Avanço tecnológico na cardiologia

HBDF realiza tratamento de arritmias cardíacas com a ablação e aplicação de pulso de elétrons – Foto: Alberto Ruy/ IgesDF 
A eletrofisiologista invasiva Carla Septimio Margalho, supervisora do Programa de Residência em Eletrofisiologia Clínica e Invasiva do Hospital de Base, explica que a técnica é revolucionária. “A PFA utiliza uma tecnologia nova, desenvolvida recentemente, que permite a realização da ablação com mais segurança e eficiência. O procedimento, chamado ablação de fibrilação atrial com aplicação de pulso de elétrons, é um marco no tratamento da arritmia e já tem mostrado resultados promissores”, destaca.
A fibrilação atrial sendo uma das formas mais comuns de arritmia pode levar a complicações graves, como insuficiência cardíaca e acidente vascular cerebral (AVC). Nos anos 1980, pesquisadores descobriram a origem da arritmia no coração, possibilitando o desenvolvimento da técnica de cauterização da área afetada. Desde então, a cardiologia tem evoluído constantemente para aprimorar esse tratamento.
“O que antes levava 8 a 10 horas e exigia UTI, agora pode ser realizado em cerca de 55 minutos. O paciente pode ser encaminhado à enfermaria e recebe alta em poucos dias, o que reduz riscos, otimiza o atendimento e diminui custos”, explica o cardiologista Henrique Cesar.
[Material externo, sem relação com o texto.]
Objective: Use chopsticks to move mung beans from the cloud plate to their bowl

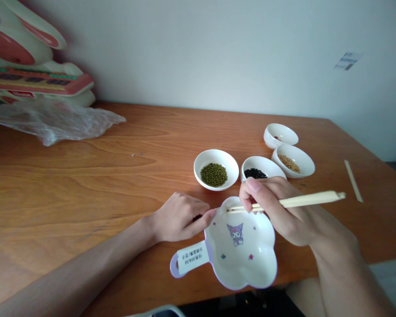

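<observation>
My right hand (280,211) is closed around a pair of pale wooden chopsticks (310,199). Their tips meet inside the upper left part of a white flower-shaped dish (240,268) with a purple rim and cartoon print; a tiny brownish speck shows at the tips, too small to name. My left hand (185,218) rests on the table with curled fingers, its thumb and forefinger at the dish's left rim. Just beyond the dish stand a bowl of green beans (214,175) and a bowl of black beans (255,173), the latter partly hidden by my right hand.
Behind on the right are a bowl of tan beans (289,164) and a bowl (280,135) with a few reddish bits. A pale flat strip (353,181) lies at the right. A clear plastic bag (56,121) and a toy keyboard (36,83) occupy the far left, by the wall.
</observation>
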`<state>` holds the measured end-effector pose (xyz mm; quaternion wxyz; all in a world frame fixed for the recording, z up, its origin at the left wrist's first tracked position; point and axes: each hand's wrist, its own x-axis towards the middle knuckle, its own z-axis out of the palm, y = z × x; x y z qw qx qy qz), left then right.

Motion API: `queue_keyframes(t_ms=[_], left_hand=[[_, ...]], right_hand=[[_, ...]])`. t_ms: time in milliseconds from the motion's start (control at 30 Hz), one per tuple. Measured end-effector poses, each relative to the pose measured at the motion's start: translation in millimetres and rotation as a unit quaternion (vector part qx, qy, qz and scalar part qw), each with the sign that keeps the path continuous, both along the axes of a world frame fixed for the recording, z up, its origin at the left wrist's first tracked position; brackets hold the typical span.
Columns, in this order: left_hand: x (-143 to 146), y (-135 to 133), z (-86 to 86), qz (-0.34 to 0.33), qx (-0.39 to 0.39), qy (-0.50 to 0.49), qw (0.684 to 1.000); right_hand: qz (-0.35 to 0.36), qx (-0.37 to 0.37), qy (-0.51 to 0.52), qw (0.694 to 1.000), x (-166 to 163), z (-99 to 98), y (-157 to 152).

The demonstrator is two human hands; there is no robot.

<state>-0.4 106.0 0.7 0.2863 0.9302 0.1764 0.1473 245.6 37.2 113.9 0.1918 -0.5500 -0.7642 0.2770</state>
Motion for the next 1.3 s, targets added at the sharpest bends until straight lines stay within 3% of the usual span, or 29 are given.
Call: queue_keyframes(t_ms=[200, 333, 533, 767, 933, 1033, 1100, 1167, 1300], left_hand=[[0.3, -0.1, -1.3, 0.0, 0.001, -0.009, 1.0], [0.1, 0.0, -2.6, 0.001, 0.008, -0.005, 1.0], [-1.3, 0.1, -3.1, -0.007, 0.001, 0.007, 1.0], [0.0, 2.1, -3.0, -0.019, -0.017, 0.003, 1.0], [-1.0, 2.4, -3.6, -0.027, -0.019, -0.003, 0.999], [-0.8, 1.1, -5.3, -0.021, -0.017, -0.002, 1.0], [-0.1, 0.0, -6.8, -0.005, -0.016, 0.001, 1.0], [0.3, -0.6, -7.7, 0.015, -0.025, -0.003, 1.0], [-3.1, -0.9, -0.5, 0.097, -0.1, -0.039, 0.99]], right_hand=[[-0.017, -0.004, 0.006, 1.0, 5.1, -0.4, -2.1], [-0.048, -0.004, 0.068, 0.997, 18.0, 7.5, -5.0], [-0.097, 0.08, 0.144, 0.982, 32.4, 32.0, 6.3], [-0.174, 0.123, 0.203, 0.956, 26.2, 38.6, 6.0], [-0.247, 0.229, 0.235, 0.912, 51.2, 22.9, -33.8], [-0.265, 0.303, 0.186, 0.896, 71.1, 3.2, -59.0], [-0.292, 0.381, 0.164, 0.862, 81.9, -10.1, -72.5], [-0.266, 0.401, 0.114, 0.869, 90.9, -21.3, -82.6], [-0.211, 0.343, -0.039, 0.915, 106.9, -36.8, -90.7]])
Procedimentos realizados com sucesso

Novo procedimento é minimamente invasiva não exige centro cirúrgico, UTI, anestesia geral nem internação prolongad – Foto: Alberto Ruy/ IgesDF
Os primeiros dois pacientes submetidos à nova técnica no Hospital de Base foram um homem e uma mulher, ambos hipertensos, sendo que um deles já havia sofrido um infarto anteriormente. A eletrofisiologista relata que os procedimentos foram concluídos com sucesso absoluto, sem intercorrências. “O tempo de sala foi significativamente reduzido em comparação com as tecnologias anteriores, o que é um ganho importante tanto para os pacientes quanto para o hospital”, enfatiza.
Uma das principais vantagens da nova técnica é a possibilidade de realizá-la fora do ambiente cirúrgico tradicional, no próprio setor de hemodinâmica, garantindo mais agilidade e segurança para os pacientes.

Perspectivas para o futuro

O Instituto de Gestão Estratégica de Saúde do Distrito Federal (IgesDF), responsável pela administração do Hospital de Base, tem interesse em participar do processo de aquisição dos insumos necessários para oferecer a tecnologia de forma permanente na unidade.
“A adoção dessa nova técnica no SUS seria um avanço para a saúde pública. A expectativa é que mais pessoas possam ser beneficiadas por essa tecnologia, melhorando a qualidade de vida de milhares de pacientes que sofrem com arritmias cardíacas” finaliza Carla Margalho.